[Dovecot] Roadmap to future

6 Dec 2007

      v1.1.0 is finally getting closer, so it's time to start planning what
happens after it. Below is a list of some of the larger features I'm
planning on implementing. I'm not yet sure in which order, so I think
it's time to ask again what features companies would be willing to pay
for?
Sponsoring Dovecot development gets you:

listed in Credits in www.dovecot.org
listed in AUTHORS file
you can tell me how you want to use the feature and I'll make sure
that it's possible (within reasonable limits)
allows you to change the order in which features are implemented
(more or less)

As you can see below, some features are easier to implement when other
features are implemented first. Several of them depend on v2.0 master
rewrite, so I'm thinking that maybe it's time to finally finish that
first.
I know several companies have requested replication support, but since
it kind of depends on several other features, it might be better to
leave that for v2.1. But of course sponsoring development of those
features that replication depends on gets you the replication support
faster. :)
I'm still trying to go to school (and this year I started taking CS
classes as well as biotech classes..), so it might take a while for some
features to get implemented. I'm anyway hoping for a v1.2 or v2.0
release before next summer.
So, the list..
Implemented, but slightly buggy so not included in v1.1 (yet):

Mailbox list indexes
THREAD REFERENCES indexes
THREAD X-REFERENCES2 algorithm where threads are sorted by their latest
message instead of the thread root message

Could be implemented for v1.2:

Shared mailboxes and ACLs
http://www.dovecot.org/list/dovecot/2007-April/021624.html
Virtual mailboxes:
http://www.dovecot.org/list/dovecot/2007-May/022828.html
Depends on mailbox list indexes

dbox plans, could be implemented for v1.2:

Support for single instance attachment storage
Global dbox storage so copying messages from mailbox to another involves
only small metadata updates
Support some kind of hashed directories for storing message files, instead
of storing everything in a single directory.
Finish support for storing multiple messages in a file

v2.0 master/config rewrite
It's mostly working already. One of the larger problems left is how to
handle plugin settings. Currently Dovecot just passes everything in plugin
{} section to mail processes without doing any checks. I think plugin
settings should be checked just as well as the main settings. Also plugins
should be able to create new sections instead of having to use plain
key=value settings for everything.
v2.0 currently runs a perl script on Dovecot's source tree to find
settiongs from different places then then creates a single all-settings.c
for config process. This obviously doesn't work for out-of-tree plugins, so
there needs to be some other way for them to pass the allowed settings.
There are two possibilities:
a) Read them from separate files. This is a bit annoying, because it's not
anymore possible to distribute simple plugin.c files and have them compiled
into plugin.so files.
b) Read them from the plugin itself. This would work by loading the plugin
and then reading the variable containing the configuration. I'm a bit
worried about security implications though, because the plugins could
execute some code while they're loaded. But I guess a new unprivileged
process could be created for doing this. Of course normally admins won't
run any user-requested plugins anyway so this might not be a real issue
anyway. :)
Index file optimizations

Since these are not backwards compatible changes, the major version
number should be increased whenever these get implemented. So I think these
should be combined with v2.0 master/config rewrite. I'd rather not release
v3.0 soon after v2.0 just for these..

dovecot.index.log: Make it take less space! Get rid of the current
"extension introduction" records that are large and written over and over
again. Compress UID ranges using similar methods than Squat uses now. Try
all kinds of other methods to reduce space usage.

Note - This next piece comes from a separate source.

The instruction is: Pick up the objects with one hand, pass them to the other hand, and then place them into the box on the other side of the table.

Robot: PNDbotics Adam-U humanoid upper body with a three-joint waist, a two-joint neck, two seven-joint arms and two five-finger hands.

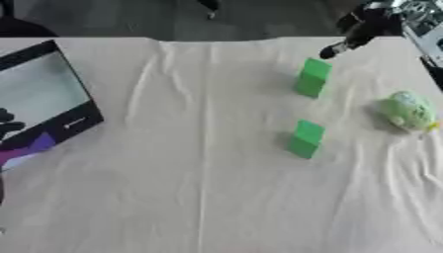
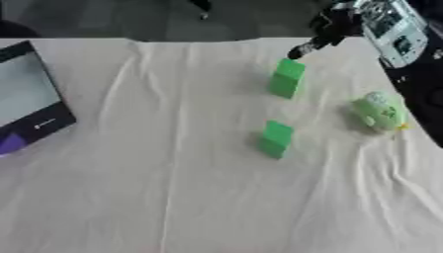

Write transaction boundaries, so the reader can process entire transactions
at a time. This will make some things easier, such as avoiding NFS data
cache flushes, replication support and also allows lockless writes using
O_APPEND.

dovecot.index: Instead of keeping a single message record array, split
it into two: A compressed list of message UIDs and array containing the
rest of the data. This makes the file smaller and keeping UIDs separate
allows better CPU cache (and maybe disk I/O) utilization for UID ->
sequence lookups. At least this is the theory, I should benchmark this
before committing to this design. :)

There could also be a separate expunged UIDs list. UIDs existing in there
would be removed from existing UIDs list, but it wouldn't affect
calculating offsets to record data in the file. So while currently updating
dovecot.index file after expunges requires recreating the whole file, with
this method it would be possible to just write 4 bytes to the expunged UIDs
list. The space reserved for expunged UIDs list would be pretty small
though, so when it gets full the file would be recreated.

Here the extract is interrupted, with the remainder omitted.